She rides without a helmet, fast, long hair flying behind her, lifted by the wind. She leans into the pedals, rising slightly out of her seat, as if the weight of her body can push the bike faster, around corners, up the long hill. She isn’t going anywhere, but she races, speed giving the feeling of destination, a place that matters, a place she would like to be. At home, the place she is avoiding, the Quaker lady waits, patiently, keeping the house tidy, stirring potting soil in her flower boxes, steeping tea in small silver balls. This is your house now, she said, the day they moved in, you belong here. Then her mother took off, the way she always does, with some guy she met at an AA meeting, making plans to buy a house together, start a family, before they slipped into the liquor store and grabbed a handle. The Quaker lady rested a papery, patient hand on her shoulder, repeating it: you can stay. Heat gathers in her chest. She imagines a knife, pearl handled, folded small, with a slicing blade.

When she looks in the mirror, she sees the wrong person, like those movies where the main character wakes up in somebody else’s body: tall and slender, straight blonde hair falling to the middle of her back, trimmed to a sharp, even line. Milky skin, pink cheeks and blue eyes, a cheerleader, a popular girl from Lincoln, the front hall closet jammed with cleats and lacrosse sticks, not a subway station, which is where the Quaker lady found them, tucked behind a grate, eating discarded Lo Mein out of a styrofoam box. The kids in her class have two parents, mothers who hover, remind them to sign up for SAT’s, make them come home by midnight. They assume, because of the way she looks, that she does too.

At the top of the hill the path stops, abruptly, at a lookout, a bench rooted in asphalt. He is already there, impatient, because she’s late. The thing is, she wants to say to him, she wasn’t even planning to come. She wants to spit in his face. “Look at you,” he says, standing, coming over to the bike, which she is still straddling, refusing to get off, wanting to make him work. His eyes search her face, questioning, is this okay? Sliding his cold hands over her belly, testing the edge of her shorts with his fingers.

“Let’s get it over with,” she says, impatient, flipping her hair and dismounting, leaning the bike on its kickstand. The bike belongs to the Quaker lady. It’s ancient, the kind of bikes people ride in British t.v. series, homely and black, with a wide basket for bread and flowers.

She pulls him into the bushes behind the bench, hoping the sharp branches leave telling scratches on his wrists and ankles, hoping his wife finds tiny, unexpected leaves tucked in the collar of his suit. They do it standing, leaning against a tree. “I want to take you on vacation,” he says, after he tucks in, zips up. He buries his face in her neck. “I want to show you off.”

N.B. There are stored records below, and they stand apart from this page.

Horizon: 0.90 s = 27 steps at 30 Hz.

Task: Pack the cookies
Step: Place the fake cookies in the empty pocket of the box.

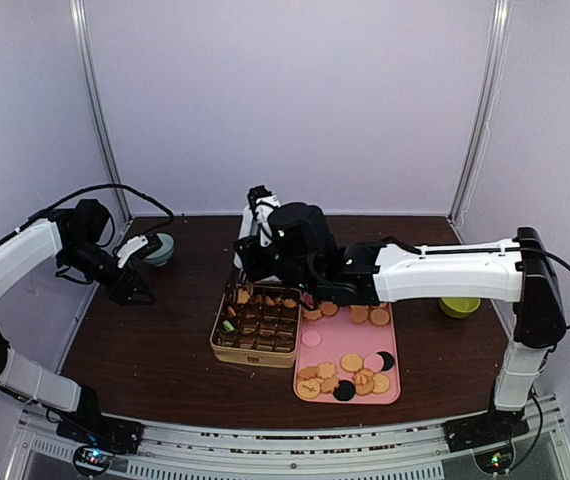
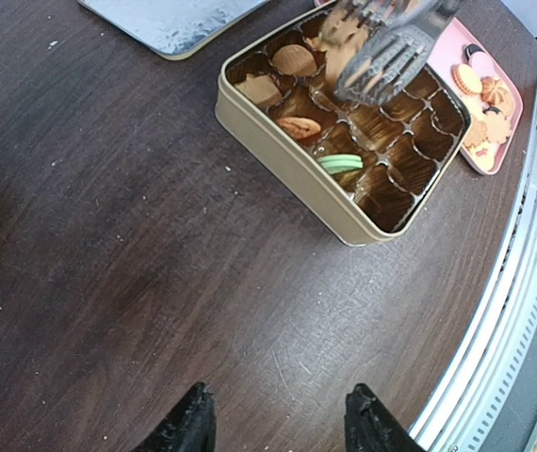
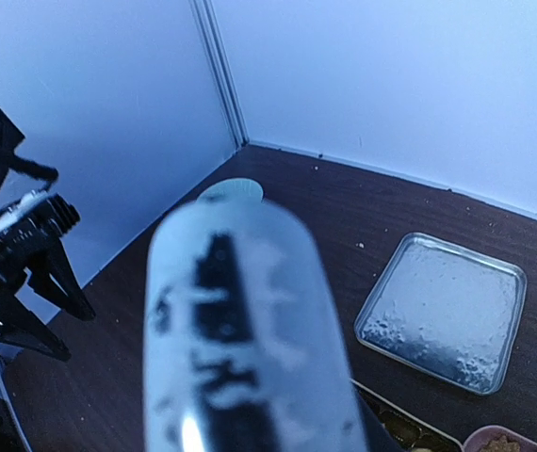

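The right gripper [image 1: 277, 262] pinches metal tongs [image 2: 391, 47], whose tips hang over the far compartments of the tin [image 2: 287, 155]. A few cookies [image 1: 352, 362] lie in the tin's compartments, among them a green cookie [image 2: 341, 163]. Most of them lie on the pink tray [image 1: 337, 342] just beside the tin. The left gripper [image 2: 278, 428] hovers over the table [image 2: 108, 235] to the tin's left, its jaws spread with nothing between them. The lid [image 3: 443, 311] lies behind the tin.
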Tool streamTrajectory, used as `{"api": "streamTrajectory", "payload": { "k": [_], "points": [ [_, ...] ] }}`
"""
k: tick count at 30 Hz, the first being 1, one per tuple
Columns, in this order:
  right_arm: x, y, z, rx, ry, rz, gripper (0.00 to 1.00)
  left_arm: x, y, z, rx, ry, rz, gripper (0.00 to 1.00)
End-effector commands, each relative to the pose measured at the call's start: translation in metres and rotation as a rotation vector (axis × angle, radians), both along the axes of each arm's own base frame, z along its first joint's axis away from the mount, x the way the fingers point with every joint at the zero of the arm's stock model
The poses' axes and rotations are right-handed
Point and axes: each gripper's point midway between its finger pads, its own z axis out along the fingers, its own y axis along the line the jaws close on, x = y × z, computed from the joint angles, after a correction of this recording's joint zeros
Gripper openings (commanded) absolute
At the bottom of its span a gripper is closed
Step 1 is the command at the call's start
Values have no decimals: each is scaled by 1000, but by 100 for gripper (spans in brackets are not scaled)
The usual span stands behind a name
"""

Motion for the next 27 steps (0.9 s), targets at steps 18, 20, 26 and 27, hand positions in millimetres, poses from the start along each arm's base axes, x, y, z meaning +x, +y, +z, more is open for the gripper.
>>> {"api": "streamTrajectory", "payload": {
  "k": [18,20,26,27],
  "points": [
    [4,-3,-5,-23,-15,-10,41,-2,-2,11,-35,-17,1,52],
    [4,-5,-3,-24,-23,-11,43,-2,-3,12,-38,-16,2,52],
    [3,-7,2,-26,-34,-13,43,-3,-4,13,-43,-13,-1,52],
    [3,-8,3,-23,-35,-16,42,-3,-4,13,-44,-13,-1,52]
  ]
}}
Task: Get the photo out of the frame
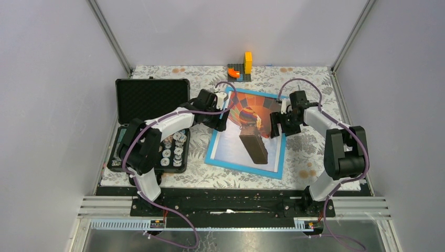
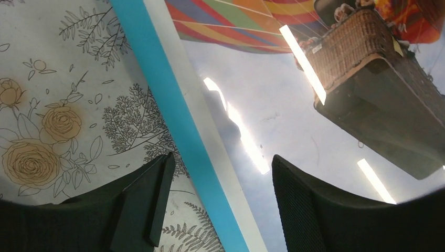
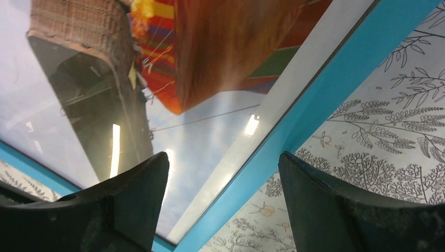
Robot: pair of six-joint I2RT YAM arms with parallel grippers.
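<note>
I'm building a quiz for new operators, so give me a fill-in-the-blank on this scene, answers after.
The frame has a thin light-____ border.
The photo shows a hot-air ____.
In the top view the black case lies ____ of the frame.
The left hand and right hand both have ____ jaws.
Answers: blue, balloon, left, open.

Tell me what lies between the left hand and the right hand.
The frame, face up with the photo in it, fills the stretch between the left hand and the right hand; the top view shows it.
</note>
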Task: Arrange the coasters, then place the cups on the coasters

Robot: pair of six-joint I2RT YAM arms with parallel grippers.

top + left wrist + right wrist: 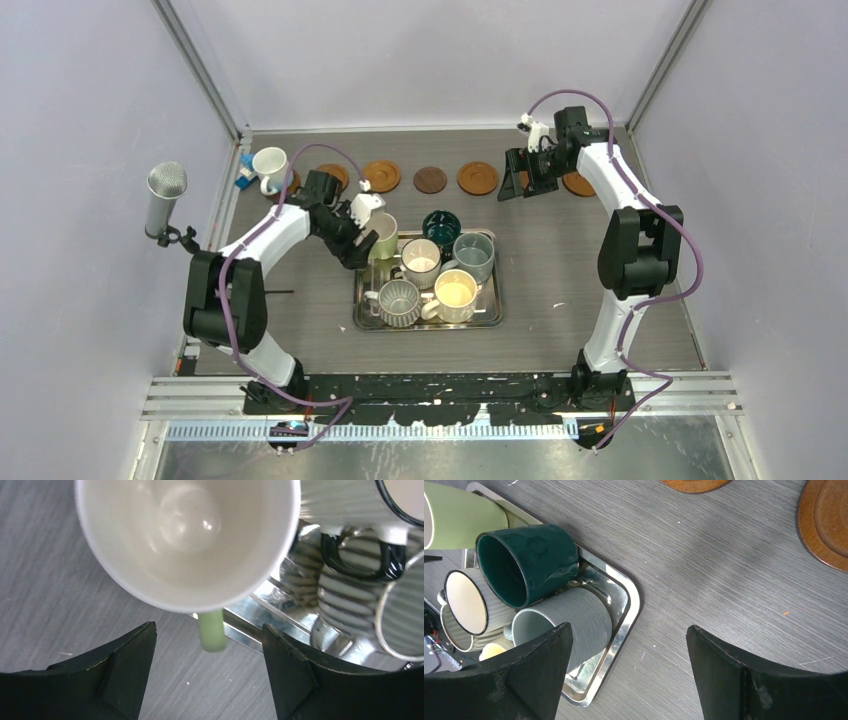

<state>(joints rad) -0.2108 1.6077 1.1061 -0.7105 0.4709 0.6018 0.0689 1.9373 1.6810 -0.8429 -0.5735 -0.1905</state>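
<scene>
Several orange-brown coasters [381,176] and one dark brown coaster [430,179] lie in a row along the back of the table. A white cup [270,166] stands on the leftmost one. Several more cups crowd the steel tray [428,325], among them a dark teal cup [441,225] and a grey-blue cup [472,255]. My left gripper [355,243] is open at the tray's left corner, and the pale green cup's [185,535] handle [211,630] hangs between its fingers, touching neither. My right gripper [522,182] hovers open and empty over the back row, hiding part of a coaster [580,184].
A microphone [165,195] stands on a stand at the table's left edge. A small blue and white object [244,175] lies beside the white cup. In the right wrist view the tray's corner [631,605] sits just left of my right gripper [629,626].
</scene>
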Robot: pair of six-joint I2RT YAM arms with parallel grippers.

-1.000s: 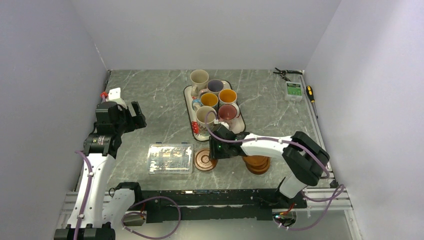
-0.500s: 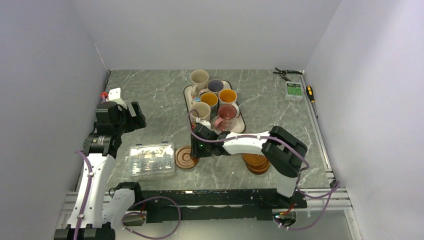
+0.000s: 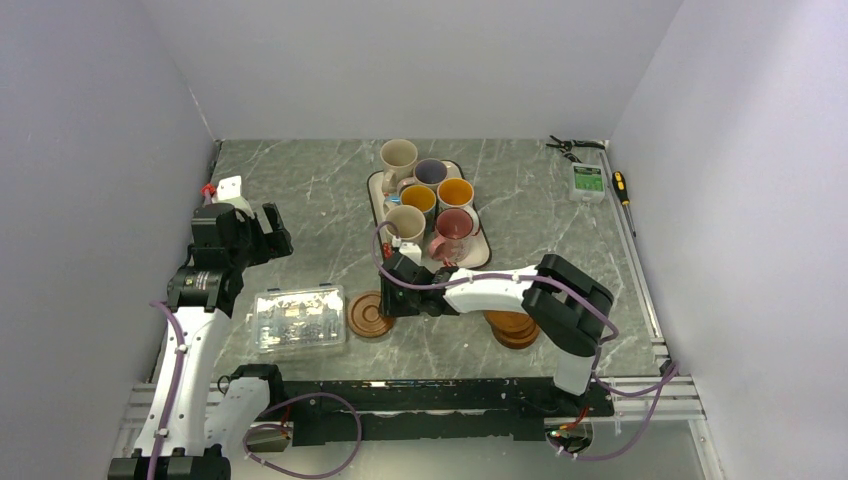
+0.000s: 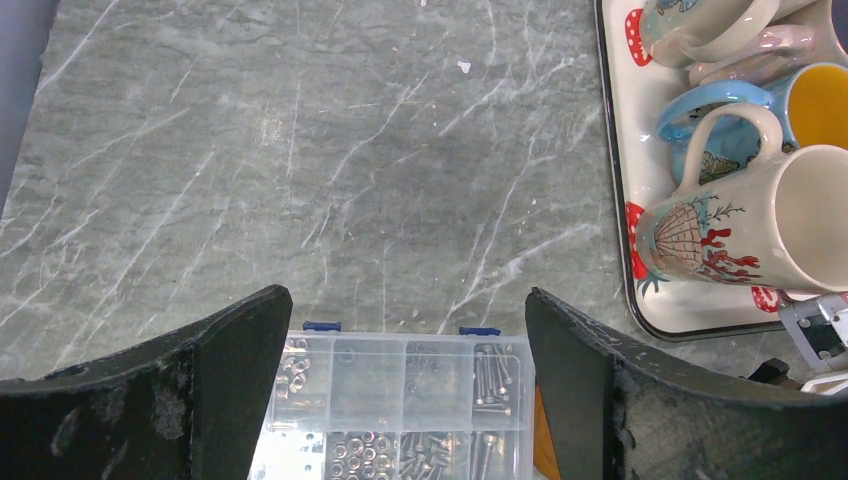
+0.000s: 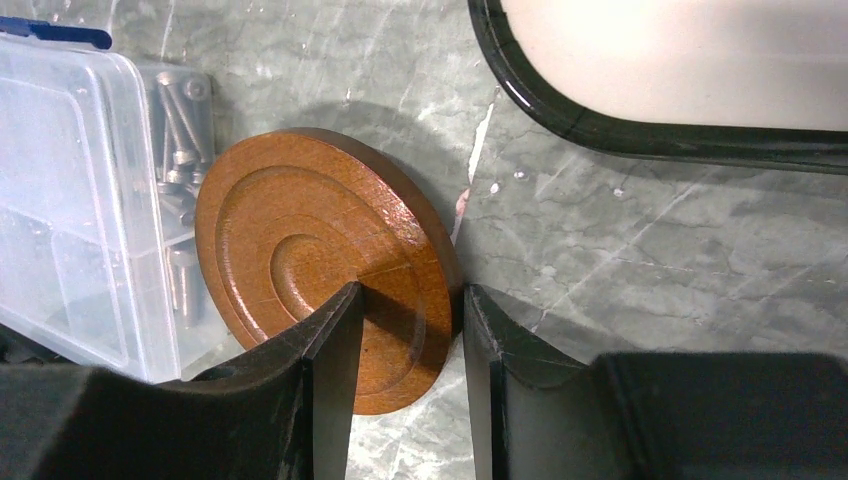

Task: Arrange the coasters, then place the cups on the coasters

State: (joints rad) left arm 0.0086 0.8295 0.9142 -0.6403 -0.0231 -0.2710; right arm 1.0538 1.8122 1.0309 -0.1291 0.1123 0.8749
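Right hand is clamped on the rim of one coaster, one finger on its grooved top and the other outside the edge. The coaster sits on the worktop, touching the clear box of screws, just in front of the tray. Left hand hangs wide open above the worktop on the left; the remaining stack of coasters is under the right forearm, and the cups are grouped on the tray.

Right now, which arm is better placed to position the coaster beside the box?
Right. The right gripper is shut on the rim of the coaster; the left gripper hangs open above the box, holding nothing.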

“Right.” His daughter already invited her once. Last February. They go to an island off Puerto Rico, rent a huge house on a cliff over the ocean. She thought about it. Thought about him waiting for her every night, in some dune. “Think I’ll pass.”

When she gets home, the Quaker lady is at the kitchen table, reading a book about calling. The feeling we get in our chest, that tells us why we are here, what we are supposed to do with our lives. She looks up when she hears the back door open. Wrinkles fan out from her eyes, like bicycle spokes. Thinning gray hair tucked behind her ears, the part pink and wide. Never had a husband. Likes to have children around, which is why she takes them in, like stray cats. She closes her book, smiling. “How was studying? Did you have a good time?”

Thoughts that have helped me recently: we read to make sense of our experience, or to help ourselves endure it. Which explains why I loved The Fault in Our Stars. I was impatient to the point of bad-temper with John Green’s plot, which seemed so contrived: girl dying of cancer meets boy dying of cancer and falls in love with life. But I was mesmerized by his language, his respect for his characters, and his deep wisdom about being human. At the moment I need wisdom, most of all.

I was reading The Creative Compass. The writer said we often turn to books about writing because we are looking for permission to write, a strategy for approaching it, courage. We fail to realize that the most important place we get permission, maybe the only place, is in the act of writing itself. By writing, first and foremost, we learn how to write, how we write. Today, in this moment in history, the message seems urgently important: write. That’s your only way forward. Don’t read a book about writing. Don’t wait for courage or permission. Write.